Project Echo – Telementoring for Complex Health Conditions

Project echo is a telementoring program which connects primary care practitioners with multidisciplinary teams of specialists. This method is designed to enhance care for patients with complex health conditions, especially in communities with low access to healthcare.

The ECHO model, first developed in 2003 at the University of New Mexico, focuses on treating hepatitis C in prisons and communities that are not served. Since then, the ECHO model has been replicated in many clinical areas, including asthma, chronic pain, and diabetes. The ECHO model is supported by the Robert Wood Johnson Foundation, the Agency for Healthcare Research and Quality, the GE Foundation, and the Leona M. and Harry B Helmsley Charitable Trust.

During ECHO sessions, participants present de-identified cases and engage in discussions with experts in the field using videoconferencing technology.
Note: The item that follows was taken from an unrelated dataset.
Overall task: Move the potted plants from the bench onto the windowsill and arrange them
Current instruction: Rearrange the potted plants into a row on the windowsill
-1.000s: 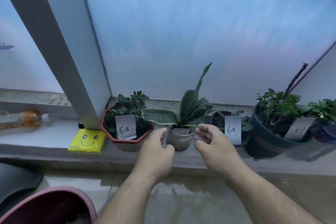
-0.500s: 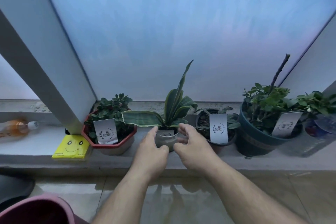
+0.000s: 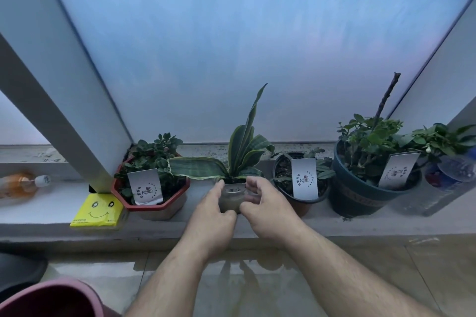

In this « all teach all learn » format, experts share their knowledge and experience with others in order to help answer questions, provide feedback, and make clinical recommendations.

The ECHO model also permits remote monitoring of patient outcomes. Specialists from the University of New Mexico monitor each community provider’s plans for treatment to ensure that their patients receive the best care possible. The doctors may make adjustments at mid-course if a patient does not adhere to the prescribed treatment. This can help avoid treatment failure and increases the chances of a positive outcome. Moreover, specialists can use the ECHO system to monitor data and find gaps in care. This information is then fed back to the local clinics and allows them to better serve their patients.